> WORK REQUIRED: Reproduce the data in full, exactly as given, leaving images out.

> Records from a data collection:
******

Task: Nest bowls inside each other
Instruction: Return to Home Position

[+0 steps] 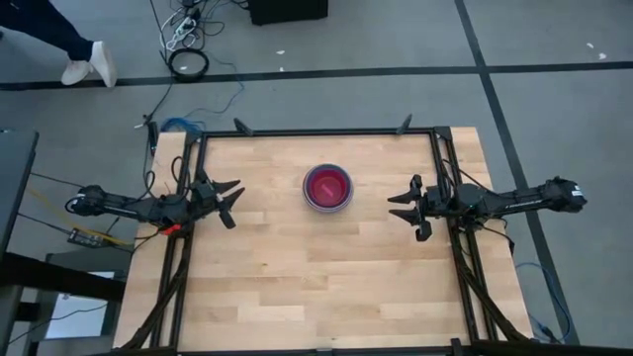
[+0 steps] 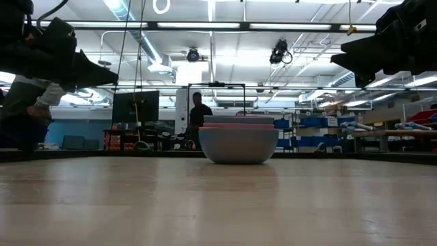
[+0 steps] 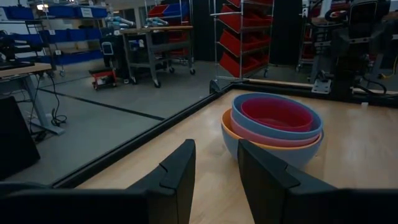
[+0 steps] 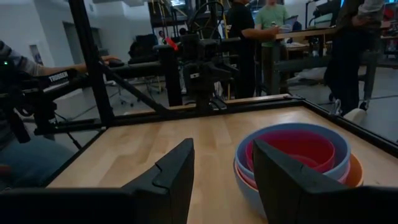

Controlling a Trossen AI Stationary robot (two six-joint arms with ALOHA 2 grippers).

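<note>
The bowls [image 1: 327,188] stand nested in one stack at the middle of the table. A red one [image 3: 277,113] is innermost, with blue, pink and orange rims around it, and a pale blue-grey one [image 2: 238,147] is outermost, its base on the wood. My left gripper [image 1: 234,203] hovers open near the table's left edge, pointing level at the stack [image 3: 273,127]. My right gripper [image 1: 394,206] hovers open to the right of the stack [image 4: 292,155], also level. Both gripper gaps [image 3: 216,152] [image 4: 222,149] hold nothing.
A black frame rail [image 1: 316,132] runs along the table's far edge and both sides. Bare wood [image 1: 316,287] lies all around the stack. Beyond the table are shelves, benches and people standing [image 4: 249,31]; a person's shoes [image 1: 91,67] show on the floor.
</note>
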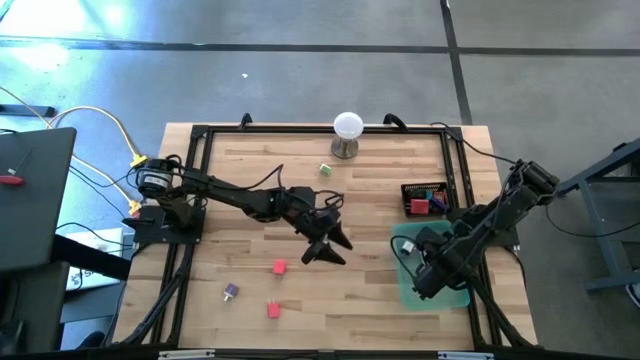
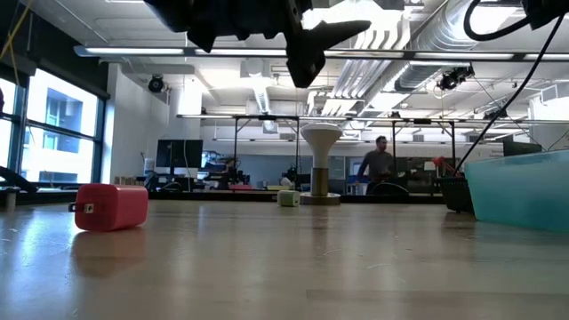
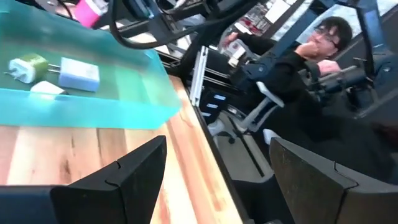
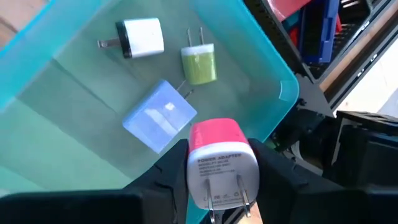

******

> OUTPUT OF THE TASK:
Task: Nest bowls inside each other
Instruction: Return to Home Position

[+0 steps] 
[+0 steps] 
[+0 steps] 
[+0 steps] 

Controlling a Trossen AI Stationary robot (two six-joint arms with ALOHA 2 grippers).

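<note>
The bowls [image 1: 327,188] stand nested in one stack at the middle of the table. A red one [image 3: 277,113] is innermost, with blue, pink and orange rims around it, and a pale blue-grey one [image 2: 238,147] is outermost, its base on the wood. My left gripper [image 1: 234,203] hovers open near the table's left edge, pointing level at the stack [image 3: 273,127]. My right gripper [image 1: 394,206] hovers open to the right of the stack [image 4: 292,155], also level. Both gripper gaps [image 3: 216,152] [image 4: 222,149] hold nothing.
A black frame rail [image 1: 316,132] runs along the table's far edge and both sides. Bare wood [image 1: 316,287] lies all around the stack. Beyond the table are shelves, benches and people standing [image 4: 249,31]; a person's shoes [image 1: 91,67] show on the floor.
</note>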

The exercise is fully answered.